» **The input**
○ ○ ○
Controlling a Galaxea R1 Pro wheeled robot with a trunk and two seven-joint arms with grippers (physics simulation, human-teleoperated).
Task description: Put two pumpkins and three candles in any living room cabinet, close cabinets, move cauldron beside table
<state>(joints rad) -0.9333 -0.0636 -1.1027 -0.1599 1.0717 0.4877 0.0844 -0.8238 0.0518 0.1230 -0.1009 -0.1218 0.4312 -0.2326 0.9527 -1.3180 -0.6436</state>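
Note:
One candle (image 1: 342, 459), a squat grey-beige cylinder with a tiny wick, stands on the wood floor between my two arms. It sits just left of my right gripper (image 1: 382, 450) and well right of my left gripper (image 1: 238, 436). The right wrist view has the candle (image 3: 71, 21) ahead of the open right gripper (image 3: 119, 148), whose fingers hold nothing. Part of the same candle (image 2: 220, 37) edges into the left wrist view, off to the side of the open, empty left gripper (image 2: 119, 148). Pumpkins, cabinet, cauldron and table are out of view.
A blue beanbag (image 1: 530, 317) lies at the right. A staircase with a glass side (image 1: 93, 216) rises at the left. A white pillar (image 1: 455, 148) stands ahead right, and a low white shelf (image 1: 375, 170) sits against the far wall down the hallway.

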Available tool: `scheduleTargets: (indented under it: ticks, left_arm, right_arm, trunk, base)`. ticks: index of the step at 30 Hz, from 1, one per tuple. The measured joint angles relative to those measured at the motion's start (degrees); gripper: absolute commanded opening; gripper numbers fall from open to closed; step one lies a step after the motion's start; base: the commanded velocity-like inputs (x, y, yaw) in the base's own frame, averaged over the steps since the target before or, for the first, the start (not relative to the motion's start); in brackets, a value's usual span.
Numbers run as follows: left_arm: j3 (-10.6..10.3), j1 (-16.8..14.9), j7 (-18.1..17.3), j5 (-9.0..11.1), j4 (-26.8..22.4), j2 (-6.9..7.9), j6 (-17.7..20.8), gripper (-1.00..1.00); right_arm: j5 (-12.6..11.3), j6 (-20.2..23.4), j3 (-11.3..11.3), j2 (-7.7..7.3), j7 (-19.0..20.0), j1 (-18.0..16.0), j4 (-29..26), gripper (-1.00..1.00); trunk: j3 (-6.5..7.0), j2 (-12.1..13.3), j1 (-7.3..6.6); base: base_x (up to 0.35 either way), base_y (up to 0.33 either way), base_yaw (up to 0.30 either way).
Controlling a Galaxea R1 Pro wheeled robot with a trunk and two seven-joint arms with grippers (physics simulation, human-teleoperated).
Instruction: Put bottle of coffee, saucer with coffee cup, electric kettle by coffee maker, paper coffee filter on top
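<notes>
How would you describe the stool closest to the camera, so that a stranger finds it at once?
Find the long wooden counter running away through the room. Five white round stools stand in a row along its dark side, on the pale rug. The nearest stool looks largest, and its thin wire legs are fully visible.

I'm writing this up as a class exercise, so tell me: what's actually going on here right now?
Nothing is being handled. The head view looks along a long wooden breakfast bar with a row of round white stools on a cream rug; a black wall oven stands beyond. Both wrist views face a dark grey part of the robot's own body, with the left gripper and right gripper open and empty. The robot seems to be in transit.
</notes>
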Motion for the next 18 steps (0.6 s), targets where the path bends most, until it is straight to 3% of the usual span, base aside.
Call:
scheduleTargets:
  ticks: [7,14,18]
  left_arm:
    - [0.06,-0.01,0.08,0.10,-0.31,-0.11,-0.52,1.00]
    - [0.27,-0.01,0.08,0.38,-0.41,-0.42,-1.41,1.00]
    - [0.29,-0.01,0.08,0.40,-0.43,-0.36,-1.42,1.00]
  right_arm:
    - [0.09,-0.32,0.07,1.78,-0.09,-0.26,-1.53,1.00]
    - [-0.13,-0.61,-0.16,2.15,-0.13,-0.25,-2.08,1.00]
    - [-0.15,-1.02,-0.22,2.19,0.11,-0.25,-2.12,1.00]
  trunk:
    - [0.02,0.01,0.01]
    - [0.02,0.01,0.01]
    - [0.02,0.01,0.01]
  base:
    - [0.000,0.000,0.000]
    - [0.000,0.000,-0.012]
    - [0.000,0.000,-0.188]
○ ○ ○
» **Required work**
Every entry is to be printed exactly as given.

» **The answer**
Controlling a Galaxea R1 Pro wheeled robot with a trunk and two seven-joint arms with grippers (physics simulation, human-teleoperated).
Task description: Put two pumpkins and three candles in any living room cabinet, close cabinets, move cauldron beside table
<state>(joints rad) -0.9333 -0.0636 -1.1027 -0.1599 1.0717 0.4877 0.0844 -0.8238 0.0518 0.1230 -0.1009 -0.1218 0.4312 -0.2326 0.9527 -1.3180 -0.6436</state>
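Note:
One candle (image 1: 342, 459), a squat grey-beige cylinder with a tiny wick, stands on the wood floor between my two arms. It sits just left of my right gripper (image 1: 382, 450) and well right of my left gripper (image 1: 238, 436). The right wrist view has the candle (image 3: 71, 21) ahead of the open right gripper (image 3: 119, 148), whose fingers hold nothing. Part of the same candle (image 2: 220, 37) edges into the left wrist view, off to the side of the open, empty left gripper (image 2: 119, 148). Pumpkins, cabinet, cauldron and table are out of view.
A blue beanbag (image 1: 530, 317) lies at the right. A staircase with a glass side (image 1: 93, 216) rises at the left. A white pillar (image 1: 455, 148) stands ahead right, and a low white shelf (image 1: 375, 170) sits against the far wall down the hallway.
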
Available tool: `scheduleTargets: (indented under it: ticks, left_arm, right_arm, trunk, base)`. ticks: index of the step at 30 Hz, from 1, one per tuple. The measured joint angles relative to those measured at the motion's start (degrees); gripper: absolute commanded opening; gripper numbers fall from open to closed; step one lies a step after the motion's start; base: the commanded velocity-like inputs (x, y, yaw) in the base's own frame, averaged over the steps since the target before or, for the first, the start (not relative to the motion's start); in brackets, a value's usual span.
Numbers run as follows: left_arm: j3 (-10.6..10.3), j1 (-16.8..14.9), j7 (-18.1..17.3), j5 (-9.0..11.1), j4 (-26.8..22.4), j2 (-6.9..7.9), j6 (-17.7..20.8), gripper (-1.00..1.00); right_arm: j5 (-12.6..11.3), j6 (-20.2..23.4), j3 (-11.3..11.3), j2 (-7.7..7.3), j7 (-19.0..20.0), j1 (-18.0..16.0), j4 (-29..26), gripper (-1.00..1.00); trunk: j3 (-6.5..7.0), j2 (-12.1..13.3), j1 (-7.3..6.6); base: base_x (up to 0.35 either way), base_y (up to 0.33 either way), base_yaw (up to 0.30 either way).
Controlling a Galaxea R1 Pro wheeled robot with a trunk and two seven-joint arms with grippers (physics simulation, human-teleoperated).
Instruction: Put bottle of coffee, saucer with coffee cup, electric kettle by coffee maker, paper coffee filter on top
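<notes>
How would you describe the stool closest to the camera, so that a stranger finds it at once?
Find the long wooden counter running away through the room. Five white round stools stand in a row along its dark side, on the pale rug. The nearest stool looks largest, and its thin wire legs are fully visible.

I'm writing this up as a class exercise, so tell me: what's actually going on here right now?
Nothing is being handled. The head view looks along a long wooden breakfast bar with a row of round white stools on a cream rug; a black wall oven stands beyond. Both wrist views face a dark grey part of the robot's own body, with the left gripper and right gripper open and empty. The robot seems to be in transit.
</notes>
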Motion for the next 18 steps (0.6 s), targets where the path bends most, until it is straight to 3% of the usual span, base aside.
Call:
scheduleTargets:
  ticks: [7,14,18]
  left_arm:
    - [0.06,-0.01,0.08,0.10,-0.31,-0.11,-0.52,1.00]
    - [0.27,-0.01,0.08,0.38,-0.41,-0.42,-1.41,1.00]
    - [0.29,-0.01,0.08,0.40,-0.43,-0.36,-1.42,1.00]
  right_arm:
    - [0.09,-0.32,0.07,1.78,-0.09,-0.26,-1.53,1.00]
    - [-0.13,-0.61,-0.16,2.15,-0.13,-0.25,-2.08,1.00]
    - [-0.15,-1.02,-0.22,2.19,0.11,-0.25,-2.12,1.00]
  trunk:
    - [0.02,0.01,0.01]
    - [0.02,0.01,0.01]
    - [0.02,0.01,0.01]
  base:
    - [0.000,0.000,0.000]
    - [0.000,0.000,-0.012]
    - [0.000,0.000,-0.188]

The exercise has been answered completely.